Louise Norris, an analyst with HealthInsurance.org, says the subsidies will bolster marketplace enrollment.
"Without action from Congress, millions of people will likely see their subsidies decrease or disappear in 2023, and 3 million current enrollees might lose their coverage altogether," Norris says. "The Senate's vote to pass this legislation is a step toward ensuring these hard working Americans will still be able to afford their health coverage next year, and we hope to see it pass quickly in the House."
Calling access to affordable insulin "a matter of life or death for people with type 1 diabetes," the Juvenile Diabetes Research Foundation blasted as "unconscionable" the vote of 43 Republican Senators who stripped away the provision to cap insulin costs at $35 for commercial plans.
"While the Senate removed the $35 per month cap for commercial plans, the Inflation Reduction Act still contains other critically important insulin affordability measures, including a Medicare provision to cap the monthly cost of insulin and limit overall drug costs to $2,000 per year," JDRTF says.
Robert Weissman, president of Public Citizen, noted but did not identify "serious flaws and gaps in this legislation," but nonetheless called the bill "a huge step forward for the American people."
“If prices are reduced in Medicare with no corresponding protections for commercial markets, working families may well foot the bill as costs will rise to recoup losses from Medicare drug sales.”
Purchaser Business Group on Health
John Commins is a content specialist and online news editor for HealthLeaders, a Simplify Compliance brand.
The IRA earmarks about $64 billion to extend through 2025 the health insurance subsidies created under the American Rescue Plan, which Democrats say will ensure affordable health insurance for 13 million people, with some premiums continuing to be as low as $10 a month.

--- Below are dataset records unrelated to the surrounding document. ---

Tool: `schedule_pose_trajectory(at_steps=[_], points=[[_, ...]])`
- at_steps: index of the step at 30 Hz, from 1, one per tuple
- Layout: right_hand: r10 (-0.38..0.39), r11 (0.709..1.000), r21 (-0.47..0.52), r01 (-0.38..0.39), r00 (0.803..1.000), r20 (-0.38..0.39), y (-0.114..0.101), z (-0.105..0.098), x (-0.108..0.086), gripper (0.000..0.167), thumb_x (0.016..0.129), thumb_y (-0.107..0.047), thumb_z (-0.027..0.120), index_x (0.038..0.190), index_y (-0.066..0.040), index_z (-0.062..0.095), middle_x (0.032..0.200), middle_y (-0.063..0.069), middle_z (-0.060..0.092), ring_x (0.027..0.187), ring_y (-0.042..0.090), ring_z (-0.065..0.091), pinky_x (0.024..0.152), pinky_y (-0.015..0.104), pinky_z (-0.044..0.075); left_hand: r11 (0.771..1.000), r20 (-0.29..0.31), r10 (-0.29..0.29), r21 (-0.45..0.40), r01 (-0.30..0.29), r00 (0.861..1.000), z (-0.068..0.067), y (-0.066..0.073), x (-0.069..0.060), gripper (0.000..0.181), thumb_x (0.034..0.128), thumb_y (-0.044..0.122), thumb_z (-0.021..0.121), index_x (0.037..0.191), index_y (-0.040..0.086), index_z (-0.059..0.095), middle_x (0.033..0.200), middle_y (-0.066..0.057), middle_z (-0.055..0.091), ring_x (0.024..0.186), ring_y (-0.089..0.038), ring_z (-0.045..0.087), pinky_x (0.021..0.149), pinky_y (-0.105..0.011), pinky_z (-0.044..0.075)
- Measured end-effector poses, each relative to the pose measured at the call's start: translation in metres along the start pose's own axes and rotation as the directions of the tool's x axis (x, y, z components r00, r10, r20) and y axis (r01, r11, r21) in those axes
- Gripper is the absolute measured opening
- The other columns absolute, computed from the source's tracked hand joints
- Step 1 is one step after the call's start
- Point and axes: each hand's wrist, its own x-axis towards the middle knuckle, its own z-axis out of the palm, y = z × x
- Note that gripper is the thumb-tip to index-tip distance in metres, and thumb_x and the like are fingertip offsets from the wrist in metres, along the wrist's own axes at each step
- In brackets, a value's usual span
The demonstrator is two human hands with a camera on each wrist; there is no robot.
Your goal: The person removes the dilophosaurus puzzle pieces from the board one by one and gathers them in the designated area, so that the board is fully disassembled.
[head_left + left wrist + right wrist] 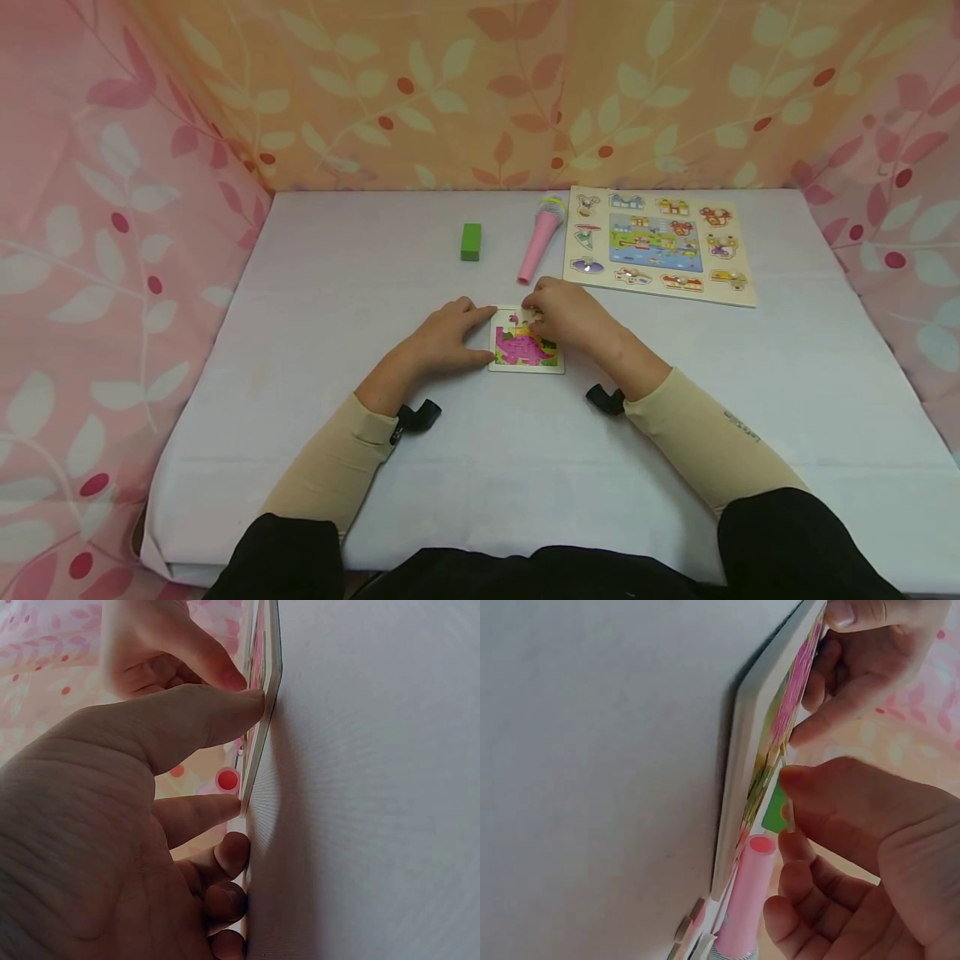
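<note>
A small jigsaw puzzle [525, 350] with a pink dinosaur lies in a pale frame on the white table. At its left edge rests my left hand [442, 337], thumb near the lower corner and index finger at the upper one, both fairly straight. My right hand [570, 315] is over the puzzle's upper right part. Between its thumb and index finger it pinches a thin puzzle piece [790, 811], seen edge-on in the right wrist view, close above the board. The piece's picture is hidden by the fingers.
A green block [470, 242] stands behind the puzzle. Beside it lies a pink toy microphone [538, 242]. At the back right is a wooden peg puzzle board [660, 287] with several picture pieces. Patterned curtains [450, 92] border the table's back and sides.
</note>
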Motion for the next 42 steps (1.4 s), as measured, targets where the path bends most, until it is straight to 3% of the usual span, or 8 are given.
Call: schedule_pose_trajectory(at_steps=[7, 14, 23, 32, 42], points=[[-0.018, 0.999, 0.036, 0.02, 0.999, -0.043, -0.003, -0.01, -0.01, 0.044, 0.088, -0.022, 0.082, 0.127, -0.003, 0.073, 0.112, 0.007, 0.06, 0.099, 0.022, 0.056, 0.086, 0.036, 0.05, 1.0, 0.005, 0.005, -0.002, -0.005, 1.0, 0.0, 0.0, 0.0, 0.079, 0.0894, 0.042, 0.075, 0.158, 0.016, 0.044, 0.116, -0.004, 0.05, 0.1, -0.02, 0.048, 0.083, -0.035, 0.043], [-0.026, 0.996, 0.077, 0.036, 0.992, -0.123, -0.001, -0.025, -0.025, 0.041, 0.087, -0.024, 0.081, 0.123, -0.005, 0.074, 0.112, 0.006, 0.06, 0.1, 0.023, 0.058, 0.089, 0.039, 0.049, 1.0, 0.001, -0.002, -0.005, 0.002, 1.0, 0.001, -0.001, 0.001, 0.079, 0.089, 0.042, 0.075, 0.158, 0.017, 0.044, 0.117, -0.004, 0.05, 0.101, -0.02, 0.048, 0.082, -0.035, 0.043], [-0.036, 0.995, 0.081, 0.052, 0.981, -0.193, 0.017, -0.035, -0.041, 0.036, 0.088, -0.016, 0.073, 0.122, -0.005, 0.074, 0.11, 0.008, 0.06, 0.093, 0.024, 0.055, 0.078, 0.04, 0.045, 1.0, -0.004, -0.002, 0.001, 0.002, 1.0, 0.002, -0.002, 0.001, 0.081, 0.0882, 0.042, 0.075, 0.158, 0.018, 0.043, 0.117, -0.004, 0.051, 0.1, -0.019, 0.047, 0.081, -0.034, 0.042], [0.028, 0.995, 0.102, -0.01, 0.983, -0.18, 0.038, -0.034, -0.052, 0.04, 0.086, -0.017, 0.079, 0.123, -0.006, 0.074, 0.114, 0.009, 0.062, 0.097, 0.027, 0.056, 0.082, 0.043, 0.044, 1.0, -0.006, 0.003, 0.008, -0.003, 1.0, 0.003, -0.003, 0.002, 0.081, 0.0881, 0.043, 0.075, 0.158, 0.018, 0.043, 0.116, -0.004, 0.05, 0.1, -0.019, 0.047, 0.081, -0.035, 0.042], [0.037, 0.995, 0.102, -0.021, 0.986, -0.161, 0.06, -0.032, -0.068, 0.036, 0.087, -0.009, 0.069, 0.122, -0.001, 0.073, 0.112, 0.014, 0.063, 0.102, 0.032, 0.058, 0.089, 0.048, 0.044, 1.0, 0.0, -0.009, 0.002, 0.009, 1.0, 0.001, -0.001, 0.001, 0.08, 0.0883, 0.043, 0.075, 0.158, 0.018, 0.043, 0.118, -0.004, 0.05, 0.101, -0.019, 0.047, 0.082, -0.035, 0.042]])
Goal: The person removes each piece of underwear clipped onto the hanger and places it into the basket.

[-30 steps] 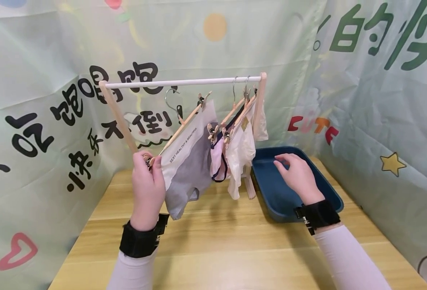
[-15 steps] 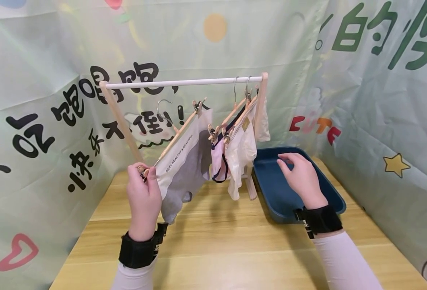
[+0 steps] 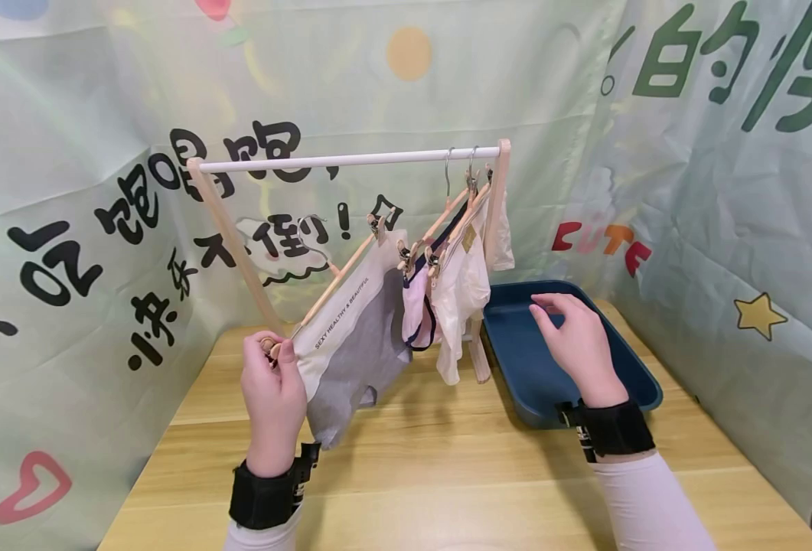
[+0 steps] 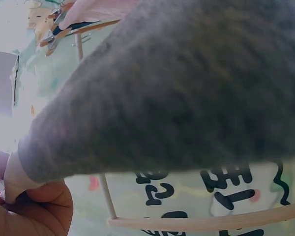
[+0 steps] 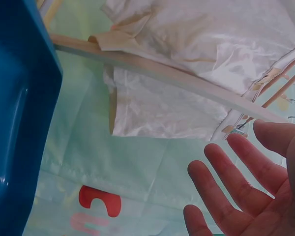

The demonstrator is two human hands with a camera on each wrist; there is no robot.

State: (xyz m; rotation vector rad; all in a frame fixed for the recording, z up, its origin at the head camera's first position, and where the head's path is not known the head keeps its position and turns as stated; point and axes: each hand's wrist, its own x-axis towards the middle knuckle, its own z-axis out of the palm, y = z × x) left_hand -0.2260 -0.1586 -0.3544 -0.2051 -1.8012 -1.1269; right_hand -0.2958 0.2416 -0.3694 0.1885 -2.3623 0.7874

The bill gives HHS the long-sought authority to negotiate lower drug prices for Medicare, starting in 2026. However, that negotiating power will be limited to only 10 drugs in 2026, 15 drugs in 2027, and 20 drugs in 2029 and beyond.
The bill caps monthly insulin costs at $35 for Medicare patients, and limits overall drug costs to $2,000 a year. Democrats had attempted unsuccessfully to include that monthly cap for commercial plans, but that provision was stripped by Republicans in the reconciliation process.